Butler’s overall agenda was to challenge what she perceived as the “heteronormativity” of First Wave feminism. Instead she somewhat accidentally created a theoretical discourse about something called “gender identity” detached from sex and sexuality. Whatever may have been the situation in 1990 when Gender Trouble was written, this focus on heterosexuality has shifted dramatically since then, just as a supposed focus on whiteness or Euroamerican agendas in feminism has broadened.
Butler forces us, through what became queer theory (which is itself overwhelmingly white and Euroamerican), to abandon “women” as a meaningful category within discourses of power to an over-extended and exaggerated interpretation of gender identity disconnected from biological sex.

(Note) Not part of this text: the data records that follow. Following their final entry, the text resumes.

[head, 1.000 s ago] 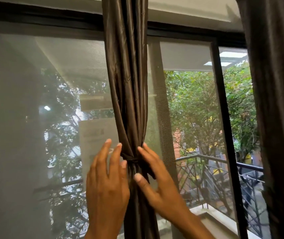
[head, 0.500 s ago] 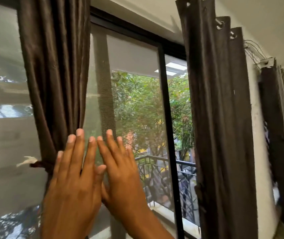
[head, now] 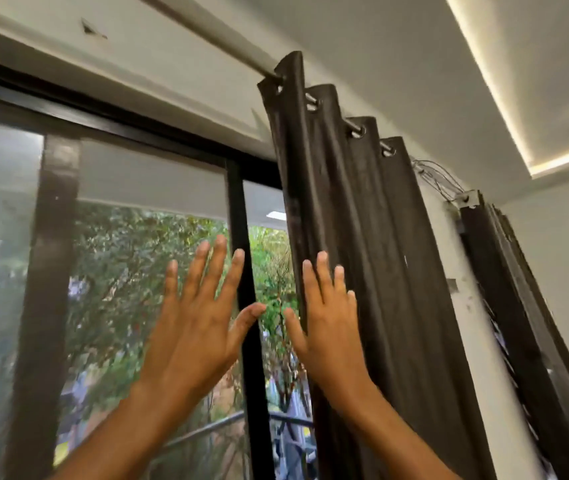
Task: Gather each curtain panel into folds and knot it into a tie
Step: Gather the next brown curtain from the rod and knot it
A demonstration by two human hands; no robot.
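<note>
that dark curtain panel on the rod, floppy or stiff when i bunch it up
Probably floppy: the curtain panel hangs in soft vertical folds, so it should bunch easily. Its eyelets ride on the rod, so a sideways push would likely slide the top along. It looks thick and opaque, so the knot may be bulky.

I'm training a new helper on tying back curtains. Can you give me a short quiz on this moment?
1. True or false: the left hand grips the curtain panel.
2. The panel hangs on the rod by: A) clips, B) metal eyelets, C) a knotted cord.
3. Which hand's fingers overlap the panel's edge in this view?

Key:
1. False; it is spread open in front of the window glass, apart from the panel.
2. B.
3. The right hand.
</note>
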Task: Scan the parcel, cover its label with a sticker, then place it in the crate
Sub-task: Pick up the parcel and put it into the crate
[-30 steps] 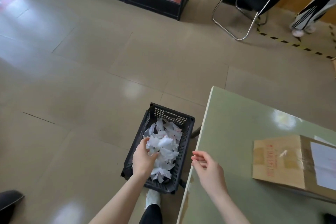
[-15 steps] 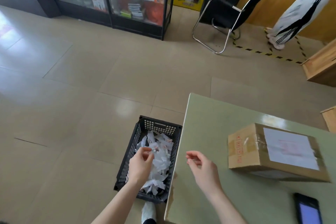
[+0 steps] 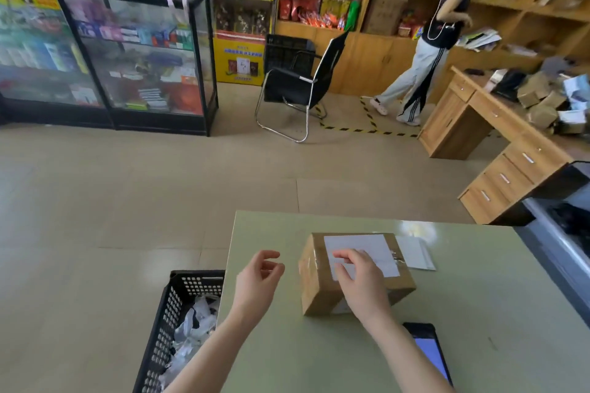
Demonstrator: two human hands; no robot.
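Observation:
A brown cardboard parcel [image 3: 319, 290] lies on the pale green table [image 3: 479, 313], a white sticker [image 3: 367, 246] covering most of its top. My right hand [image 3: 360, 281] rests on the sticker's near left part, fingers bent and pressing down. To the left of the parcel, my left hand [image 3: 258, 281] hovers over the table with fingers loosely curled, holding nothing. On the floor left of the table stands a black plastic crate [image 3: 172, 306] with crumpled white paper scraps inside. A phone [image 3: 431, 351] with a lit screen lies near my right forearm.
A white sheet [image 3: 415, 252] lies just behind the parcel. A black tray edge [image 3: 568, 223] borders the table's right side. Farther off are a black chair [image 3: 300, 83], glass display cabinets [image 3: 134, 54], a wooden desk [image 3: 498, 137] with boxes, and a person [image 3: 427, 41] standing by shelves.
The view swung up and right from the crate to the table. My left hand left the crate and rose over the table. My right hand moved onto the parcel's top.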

Gender itself is one enormous problem. It’s various forms have effectively crippled one half of humanity and severely damaged the other half through the punitive and toxic normalization of”femininity” and “masculinity” as structured by power. It has also been used to police “compulsory heteronormativity” through the stigmatization of other sexualities – a process that continues with “transgenderism” as a form of homophobic conversion “therapy”. Now, gender’s theoretical and pop-cultural disconnection from embodied sex and sexualities, and it’s abandonment of women and girls, is yet another huge problem. Instead of looking clearly at gender within Patriarchy with the intent of dismantling it, Butler’s theorizing simply reinforces male dominance by disguising the Patriarchal matrix behind a veil of confusion, performance, and obscurantist language. This is a clear representation of how the Master’s tools cannot dismantle the house that the Master has built (to paraphrase Audrey Lorde).